The operator of a hydroelectric dam near Mt. Rainier National Park will have to pay a total of $1 million in fines and restitution in connection to a 2020 spill that left debris and chemicals from artificial turf floating down the Puyallup River.
Pierce County Judge Philip Sorensen on Friday sentenced Electron Hydro to pay $250,000 in penalties plus $745,000 in restitution to the Puyallup Tribal Fisheries, which will use it to help restore the river. Sorensen sentenced the company’s Chief Operating Officer Thom Fischer to pay an additional $5,000 in penalties, plus 364 days in jail, suspended as long as he complies with his sentence.
The fines are the largest amount paid for an environmental crime in Washington state law history, according to the Attorney General’s Office.
“This outcome directs critical resources towards restoring the Puyallup River from the damage caused by Electron Hydro’s criminal conduct,” Attorney General Bob Ferguson said. “The Puyallup Tribe has been a steward of the Puyallup River for generations, and the Puyallup Tribal Fisheries is best positioned to preserve, restore and enhance the river.”
Electron Hydro and Fischer pleaded guilty earlier this year to one criminal violation of operating an unlawful hydraulic project, according to the Attorney General’s Office. Ferguson initially filed 36 charges against the company.
In July 2020, dam workers placed artificial turf and rubber into the riverbed to create a temporary bypass channel during construction to update the dam. Workers covered the turf with a plastic liner and diverted the river over it.
The liner ripped and left turf debris to float down the river for about 10 days, Ferguson’s office said in a release.
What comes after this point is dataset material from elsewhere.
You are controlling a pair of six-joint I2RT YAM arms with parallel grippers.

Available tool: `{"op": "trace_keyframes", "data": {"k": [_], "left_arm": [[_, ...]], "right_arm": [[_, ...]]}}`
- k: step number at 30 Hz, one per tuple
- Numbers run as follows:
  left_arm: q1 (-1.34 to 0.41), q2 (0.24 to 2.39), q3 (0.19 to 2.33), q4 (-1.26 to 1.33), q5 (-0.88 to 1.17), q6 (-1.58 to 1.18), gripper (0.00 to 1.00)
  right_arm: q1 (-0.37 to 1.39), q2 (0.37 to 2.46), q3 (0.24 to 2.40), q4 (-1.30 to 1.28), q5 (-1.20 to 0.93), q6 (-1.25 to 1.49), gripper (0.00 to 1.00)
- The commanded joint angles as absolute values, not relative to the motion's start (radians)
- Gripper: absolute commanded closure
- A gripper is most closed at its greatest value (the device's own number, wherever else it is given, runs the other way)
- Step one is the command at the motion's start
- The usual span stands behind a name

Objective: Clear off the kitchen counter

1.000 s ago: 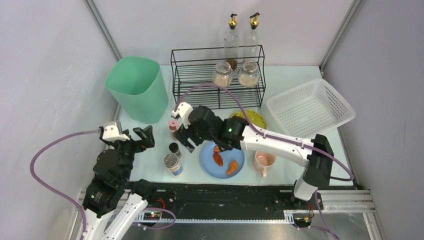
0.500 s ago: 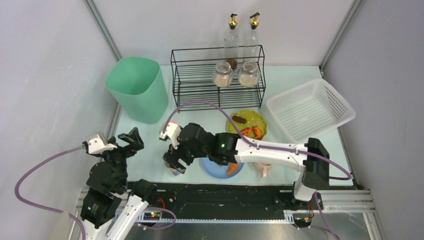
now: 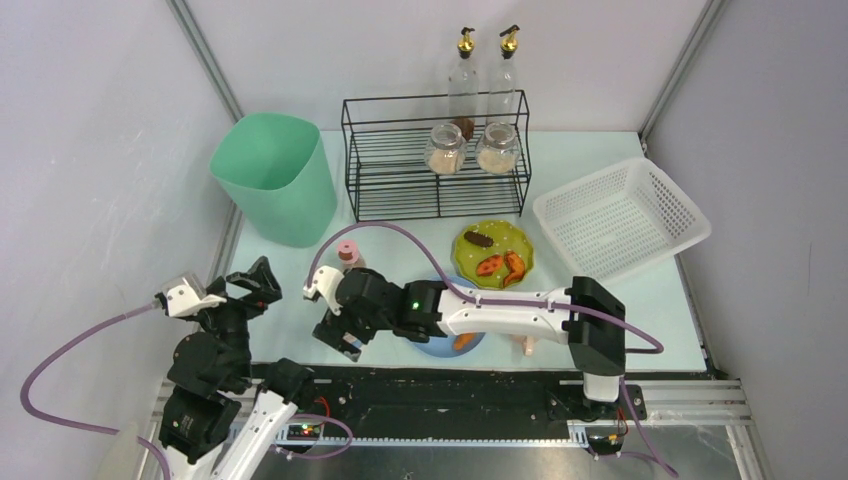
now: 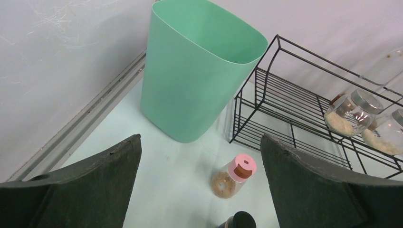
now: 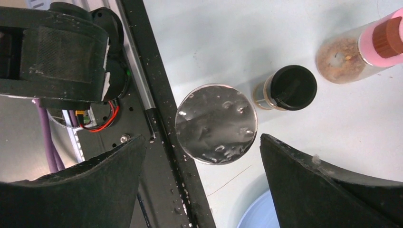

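Lining up to grasp the steel-lidded jar [image 5: 216,123].
My right end effector [image 5: 202,142] hangs wide open above the jar, one finger on either side, not touching. The jar stands at the near edge of the worktop [image 3: 585,160], with a black-capped bottle [image 5: 285,88] just beside it. My left end effector [image 4: 199,142] is open and idle. Next, I think: lower squarely, then close.

Pale mint kitchen counter [image 3: 580,160], cluttered

Plain pale booth, evenly lit.
The back wall [image 3: 400,50] meets grey side walls [image 3: 90,150] at metal posts [image 3: 205,62]; black rail [image 3: 450,395] opposite it.
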State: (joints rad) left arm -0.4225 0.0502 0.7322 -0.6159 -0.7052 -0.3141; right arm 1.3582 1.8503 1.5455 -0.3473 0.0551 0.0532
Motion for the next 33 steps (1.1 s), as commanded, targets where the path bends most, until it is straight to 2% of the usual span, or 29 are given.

The turf and rubber contained 6PPD-Quinone, a chemical that is toxic to coho salmon.
In a written statement, Fischer said he and Electron Hydro are thankful the case is concluded and are pleased that restitution will be invested in fisheries enhancement on the Puyallup River.
“Electron looks forward to moving ahead with the installation of fish and sediment exclusion facilities to prevent harm to fish in the river,” Fischer wrote in an email. “The company would then return to providing renewable energy for the community while protecting and enhancing the fishery.”
The Puyallup Tribal Fisheries will use the funds they received from the case to continue their work restoring the river. Currently, the tribe does extensive work preserving the river and operating fish hatcheries to restore the salmon population, including the coho salmon.
According to Ferguson’s Office, the fisheries department has been removing the turf from the spill since 2020, including as recently as March of this year.
Following the guilty plea in February, the Puyallup Tribal Council said in a statement that the settlement doesn’t come close to accountability. The amount of money Electron Hydro has to pay is “a mere operating expense,” according to the statement.
“A token of dollars won’t bring back salmon or habitat,” the statement read.